When checking the entries below, count every line with the word "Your", then give only that number.

Start of Block

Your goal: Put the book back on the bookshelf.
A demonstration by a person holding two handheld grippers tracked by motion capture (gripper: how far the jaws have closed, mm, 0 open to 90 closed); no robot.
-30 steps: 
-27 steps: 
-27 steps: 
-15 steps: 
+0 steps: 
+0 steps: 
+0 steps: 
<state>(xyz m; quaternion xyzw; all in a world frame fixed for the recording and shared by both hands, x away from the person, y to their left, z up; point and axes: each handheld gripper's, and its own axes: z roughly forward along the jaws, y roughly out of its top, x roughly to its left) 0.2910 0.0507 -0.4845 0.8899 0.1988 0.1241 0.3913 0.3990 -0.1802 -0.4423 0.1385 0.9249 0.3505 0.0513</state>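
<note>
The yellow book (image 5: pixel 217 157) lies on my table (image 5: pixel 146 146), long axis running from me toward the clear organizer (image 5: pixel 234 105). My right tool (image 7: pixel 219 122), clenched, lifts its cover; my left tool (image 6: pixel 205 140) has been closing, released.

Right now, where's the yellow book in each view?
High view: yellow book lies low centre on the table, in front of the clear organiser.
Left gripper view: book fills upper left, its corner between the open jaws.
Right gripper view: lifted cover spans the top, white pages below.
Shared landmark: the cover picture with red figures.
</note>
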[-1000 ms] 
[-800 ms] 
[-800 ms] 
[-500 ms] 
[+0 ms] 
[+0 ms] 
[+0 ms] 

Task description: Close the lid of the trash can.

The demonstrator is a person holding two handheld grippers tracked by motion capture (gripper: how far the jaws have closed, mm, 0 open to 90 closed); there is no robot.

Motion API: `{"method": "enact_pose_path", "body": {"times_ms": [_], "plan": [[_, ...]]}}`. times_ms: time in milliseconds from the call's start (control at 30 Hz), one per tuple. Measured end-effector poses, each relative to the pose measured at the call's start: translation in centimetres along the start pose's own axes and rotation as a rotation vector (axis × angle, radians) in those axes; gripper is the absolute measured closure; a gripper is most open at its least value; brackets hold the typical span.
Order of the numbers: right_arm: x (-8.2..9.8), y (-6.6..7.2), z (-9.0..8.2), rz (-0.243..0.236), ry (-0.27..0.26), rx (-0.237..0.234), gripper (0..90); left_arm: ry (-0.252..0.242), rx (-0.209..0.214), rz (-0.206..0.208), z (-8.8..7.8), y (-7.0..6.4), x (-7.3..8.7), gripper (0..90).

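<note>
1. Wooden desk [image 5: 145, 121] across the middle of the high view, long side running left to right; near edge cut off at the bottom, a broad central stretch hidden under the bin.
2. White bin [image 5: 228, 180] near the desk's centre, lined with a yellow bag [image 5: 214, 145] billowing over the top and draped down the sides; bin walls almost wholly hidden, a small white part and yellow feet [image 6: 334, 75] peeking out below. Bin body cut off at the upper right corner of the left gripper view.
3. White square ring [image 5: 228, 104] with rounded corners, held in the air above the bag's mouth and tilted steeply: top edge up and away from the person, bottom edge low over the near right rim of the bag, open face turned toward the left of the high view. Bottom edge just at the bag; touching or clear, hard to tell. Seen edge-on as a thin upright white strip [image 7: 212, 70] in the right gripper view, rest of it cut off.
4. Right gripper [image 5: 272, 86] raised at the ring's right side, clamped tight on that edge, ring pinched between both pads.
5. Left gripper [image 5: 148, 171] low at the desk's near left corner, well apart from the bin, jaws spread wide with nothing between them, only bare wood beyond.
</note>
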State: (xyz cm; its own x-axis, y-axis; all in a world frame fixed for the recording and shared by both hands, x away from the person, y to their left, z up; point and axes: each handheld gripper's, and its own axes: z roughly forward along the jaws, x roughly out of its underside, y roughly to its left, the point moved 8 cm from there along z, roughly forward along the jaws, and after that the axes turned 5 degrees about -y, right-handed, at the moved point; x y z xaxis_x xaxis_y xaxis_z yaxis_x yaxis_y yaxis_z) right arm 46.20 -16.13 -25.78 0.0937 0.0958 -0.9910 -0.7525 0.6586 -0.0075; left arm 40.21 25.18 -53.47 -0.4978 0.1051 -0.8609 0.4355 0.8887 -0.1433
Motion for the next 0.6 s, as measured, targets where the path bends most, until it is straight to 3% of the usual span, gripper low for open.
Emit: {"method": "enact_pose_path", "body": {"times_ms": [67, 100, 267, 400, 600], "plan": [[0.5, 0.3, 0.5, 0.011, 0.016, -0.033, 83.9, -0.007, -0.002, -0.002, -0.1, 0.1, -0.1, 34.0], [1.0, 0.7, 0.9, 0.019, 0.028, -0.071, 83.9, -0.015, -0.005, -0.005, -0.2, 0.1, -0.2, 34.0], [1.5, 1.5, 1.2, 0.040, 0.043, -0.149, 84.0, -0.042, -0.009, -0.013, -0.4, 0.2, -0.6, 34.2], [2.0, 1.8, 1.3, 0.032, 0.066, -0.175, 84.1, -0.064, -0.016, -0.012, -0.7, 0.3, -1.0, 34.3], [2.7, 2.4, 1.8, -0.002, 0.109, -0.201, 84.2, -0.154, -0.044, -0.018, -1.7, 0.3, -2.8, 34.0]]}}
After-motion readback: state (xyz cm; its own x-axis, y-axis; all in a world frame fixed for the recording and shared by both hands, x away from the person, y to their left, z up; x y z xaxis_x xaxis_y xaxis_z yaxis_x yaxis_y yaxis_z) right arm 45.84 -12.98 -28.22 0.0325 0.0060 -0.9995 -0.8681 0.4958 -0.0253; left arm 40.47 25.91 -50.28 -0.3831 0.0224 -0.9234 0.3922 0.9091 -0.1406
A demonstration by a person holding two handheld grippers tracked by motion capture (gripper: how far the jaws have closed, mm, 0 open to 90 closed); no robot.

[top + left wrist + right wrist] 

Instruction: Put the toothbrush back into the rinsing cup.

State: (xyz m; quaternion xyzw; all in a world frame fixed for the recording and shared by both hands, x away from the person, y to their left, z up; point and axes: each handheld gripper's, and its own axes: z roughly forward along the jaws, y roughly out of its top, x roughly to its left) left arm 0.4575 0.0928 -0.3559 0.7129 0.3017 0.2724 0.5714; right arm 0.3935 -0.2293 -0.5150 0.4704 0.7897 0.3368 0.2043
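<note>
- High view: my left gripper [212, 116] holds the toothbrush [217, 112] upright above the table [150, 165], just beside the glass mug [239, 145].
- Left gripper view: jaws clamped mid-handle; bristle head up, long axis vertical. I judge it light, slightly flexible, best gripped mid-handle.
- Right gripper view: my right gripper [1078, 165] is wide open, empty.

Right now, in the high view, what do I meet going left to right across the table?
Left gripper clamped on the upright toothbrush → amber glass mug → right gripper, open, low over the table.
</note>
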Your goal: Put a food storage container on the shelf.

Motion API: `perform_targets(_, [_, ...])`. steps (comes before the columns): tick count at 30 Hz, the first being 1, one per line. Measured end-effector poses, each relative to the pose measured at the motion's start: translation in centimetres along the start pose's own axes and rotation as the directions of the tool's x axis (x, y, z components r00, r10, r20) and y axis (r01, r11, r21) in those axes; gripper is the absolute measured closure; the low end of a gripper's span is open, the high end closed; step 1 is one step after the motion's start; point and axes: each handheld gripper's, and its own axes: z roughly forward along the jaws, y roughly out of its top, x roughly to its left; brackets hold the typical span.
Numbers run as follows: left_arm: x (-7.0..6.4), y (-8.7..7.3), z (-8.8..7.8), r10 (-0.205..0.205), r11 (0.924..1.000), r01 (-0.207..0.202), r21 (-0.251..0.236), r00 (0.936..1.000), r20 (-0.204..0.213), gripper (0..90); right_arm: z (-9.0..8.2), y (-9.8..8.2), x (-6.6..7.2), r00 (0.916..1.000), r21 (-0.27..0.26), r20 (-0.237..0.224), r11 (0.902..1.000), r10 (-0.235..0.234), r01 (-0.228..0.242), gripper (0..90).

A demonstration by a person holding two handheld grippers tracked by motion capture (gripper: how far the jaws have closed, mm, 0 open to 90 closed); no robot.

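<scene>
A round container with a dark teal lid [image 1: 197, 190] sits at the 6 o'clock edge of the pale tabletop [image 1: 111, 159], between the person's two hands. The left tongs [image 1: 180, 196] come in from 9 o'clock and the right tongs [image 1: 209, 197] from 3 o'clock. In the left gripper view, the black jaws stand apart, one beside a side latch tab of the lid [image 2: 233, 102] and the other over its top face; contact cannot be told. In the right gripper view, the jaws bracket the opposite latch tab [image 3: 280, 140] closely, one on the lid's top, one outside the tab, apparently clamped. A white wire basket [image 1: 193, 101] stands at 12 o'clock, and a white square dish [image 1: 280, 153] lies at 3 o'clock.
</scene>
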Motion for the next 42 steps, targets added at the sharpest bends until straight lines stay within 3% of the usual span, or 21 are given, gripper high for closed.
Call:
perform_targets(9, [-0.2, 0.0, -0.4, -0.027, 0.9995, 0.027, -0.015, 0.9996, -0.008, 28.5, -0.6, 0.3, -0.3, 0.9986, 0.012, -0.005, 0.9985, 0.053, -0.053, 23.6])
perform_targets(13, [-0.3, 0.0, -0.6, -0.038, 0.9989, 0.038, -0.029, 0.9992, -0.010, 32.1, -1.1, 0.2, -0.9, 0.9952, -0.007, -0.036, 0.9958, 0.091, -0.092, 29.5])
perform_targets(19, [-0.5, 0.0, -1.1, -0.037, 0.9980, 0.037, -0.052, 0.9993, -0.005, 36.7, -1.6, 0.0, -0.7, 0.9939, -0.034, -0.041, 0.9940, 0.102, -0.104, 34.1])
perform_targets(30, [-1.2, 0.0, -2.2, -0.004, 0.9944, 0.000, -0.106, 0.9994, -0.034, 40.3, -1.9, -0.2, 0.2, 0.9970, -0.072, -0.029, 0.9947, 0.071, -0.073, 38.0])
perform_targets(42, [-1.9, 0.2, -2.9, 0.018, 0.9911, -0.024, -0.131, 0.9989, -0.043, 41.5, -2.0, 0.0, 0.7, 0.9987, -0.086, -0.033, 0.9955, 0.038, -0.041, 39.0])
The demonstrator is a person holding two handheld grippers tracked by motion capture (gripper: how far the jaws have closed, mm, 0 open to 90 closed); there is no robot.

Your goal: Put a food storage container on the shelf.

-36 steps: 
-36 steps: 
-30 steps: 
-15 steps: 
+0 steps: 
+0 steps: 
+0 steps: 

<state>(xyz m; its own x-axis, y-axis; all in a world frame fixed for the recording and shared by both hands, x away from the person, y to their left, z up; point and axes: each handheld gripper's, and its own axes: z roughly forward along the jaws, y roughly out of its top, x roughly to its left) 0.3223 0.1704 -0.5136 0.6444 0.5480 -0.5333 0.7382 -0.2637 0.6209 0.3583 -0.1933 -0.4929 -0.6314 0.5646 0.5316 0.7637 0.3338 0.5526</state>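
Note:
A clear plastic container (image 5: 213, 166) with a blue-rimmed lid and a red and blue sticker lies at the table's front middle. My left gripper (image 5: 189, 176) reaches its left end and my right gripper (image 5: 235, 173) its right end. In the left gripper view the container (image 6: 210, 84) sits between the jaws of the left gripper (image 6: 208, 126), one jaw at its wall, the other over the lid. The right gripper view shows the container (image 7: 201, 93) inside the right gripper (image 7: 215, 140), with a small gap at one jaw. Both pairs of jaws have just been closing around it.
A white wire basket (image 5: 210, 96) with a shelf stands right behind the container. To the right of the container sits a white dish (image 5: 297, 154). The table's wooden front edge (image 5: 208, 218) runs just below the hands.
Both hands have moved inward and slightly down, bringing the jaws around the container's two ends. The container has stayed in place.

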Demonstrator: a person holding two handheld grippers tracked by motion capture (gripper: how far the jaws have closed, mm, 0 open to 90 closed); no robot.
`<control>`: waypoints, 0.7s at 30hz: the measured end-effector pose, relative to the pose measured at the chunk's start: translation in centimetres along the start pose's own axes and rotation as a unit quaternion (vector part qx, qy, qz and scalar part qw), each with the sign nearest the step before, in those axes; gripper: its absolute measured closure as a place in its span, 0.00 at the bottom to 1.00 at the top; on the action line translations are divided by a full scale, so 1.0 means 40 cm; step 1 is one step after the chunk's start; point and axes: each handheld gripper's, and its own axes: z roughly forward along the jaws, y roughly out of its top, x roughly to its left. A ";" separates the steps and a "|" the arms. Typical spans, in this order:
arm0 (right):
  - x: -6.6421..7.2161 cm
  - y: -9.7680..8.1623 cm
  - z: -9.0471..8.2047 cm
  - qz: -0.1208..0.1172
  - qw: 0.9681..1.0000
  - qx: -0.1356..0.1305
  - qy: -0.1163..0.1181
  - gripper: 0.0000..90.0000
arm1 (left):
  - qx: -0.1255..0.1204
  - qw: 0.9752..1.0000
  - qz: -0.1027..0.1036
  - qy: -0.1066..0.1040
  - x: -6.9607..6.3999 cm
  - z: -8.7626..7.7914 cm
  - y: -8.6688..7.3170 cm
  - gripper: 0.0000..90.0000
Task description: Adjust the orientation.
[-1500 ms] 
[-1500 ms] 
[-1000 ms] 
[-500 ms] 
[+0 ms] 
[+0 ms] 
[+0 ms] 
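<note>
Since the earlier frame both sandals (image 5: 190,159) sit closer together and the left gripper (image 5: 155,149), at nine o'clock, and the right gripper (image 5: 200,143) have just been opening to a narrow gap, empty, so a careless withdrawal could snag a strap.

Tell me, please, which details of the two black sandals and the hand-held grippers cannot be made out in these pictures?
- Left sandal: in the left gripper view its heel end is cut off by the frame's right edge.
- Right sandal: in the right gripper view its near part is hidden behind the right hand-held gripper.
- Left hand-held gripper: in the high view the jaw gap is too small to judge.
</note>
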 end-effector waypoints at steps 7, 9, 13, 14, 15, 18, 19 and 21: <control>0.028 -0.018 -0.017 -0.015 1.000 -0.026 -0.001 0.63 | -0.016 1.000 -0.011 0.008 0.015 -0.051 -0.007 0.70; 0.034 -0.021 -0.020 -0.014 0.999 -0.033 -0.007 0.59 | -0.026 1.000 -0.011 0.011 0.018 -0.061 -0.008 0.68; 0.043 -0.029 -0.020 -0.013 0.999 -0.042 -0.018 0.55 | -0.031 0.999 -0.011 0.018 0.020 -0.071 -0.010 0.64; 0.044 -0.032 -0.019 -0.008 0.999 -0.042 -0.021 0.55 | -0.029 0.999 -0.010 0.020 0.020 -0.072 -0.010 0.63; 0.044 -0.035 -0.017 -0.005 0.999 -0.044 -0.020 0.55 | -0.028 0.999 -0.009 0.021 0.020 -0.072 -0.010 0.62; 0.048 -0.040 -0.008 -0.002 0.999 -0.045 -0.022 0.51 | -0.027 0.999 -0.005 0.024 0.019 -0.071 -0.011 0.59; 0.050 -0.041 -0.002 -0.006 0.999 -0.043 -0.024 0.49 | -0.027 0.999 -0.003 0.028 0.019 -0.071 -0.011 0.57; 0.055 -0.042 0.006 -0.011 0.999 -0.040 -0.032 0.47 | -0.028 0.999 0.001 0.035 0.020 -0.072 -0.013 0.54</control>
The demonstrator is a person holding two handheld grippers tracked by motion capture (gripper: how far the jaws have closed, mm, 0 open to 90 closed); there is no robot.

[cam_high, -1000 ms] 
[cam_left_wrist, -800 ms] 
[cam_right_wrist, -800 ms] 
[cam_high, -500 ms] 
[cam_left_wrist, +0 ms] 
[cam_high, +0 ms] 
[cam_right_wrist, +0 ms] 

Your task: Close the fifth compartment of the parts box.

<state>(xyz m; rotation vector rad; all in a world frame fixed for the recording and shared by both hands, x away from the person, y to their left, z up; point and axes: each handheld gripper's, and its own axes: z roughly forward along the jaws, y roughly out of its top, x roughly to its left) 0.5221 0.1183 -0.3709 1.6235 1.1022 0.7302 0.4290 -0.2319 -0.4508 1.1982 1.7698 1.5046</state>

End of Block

* Exercise answer: 4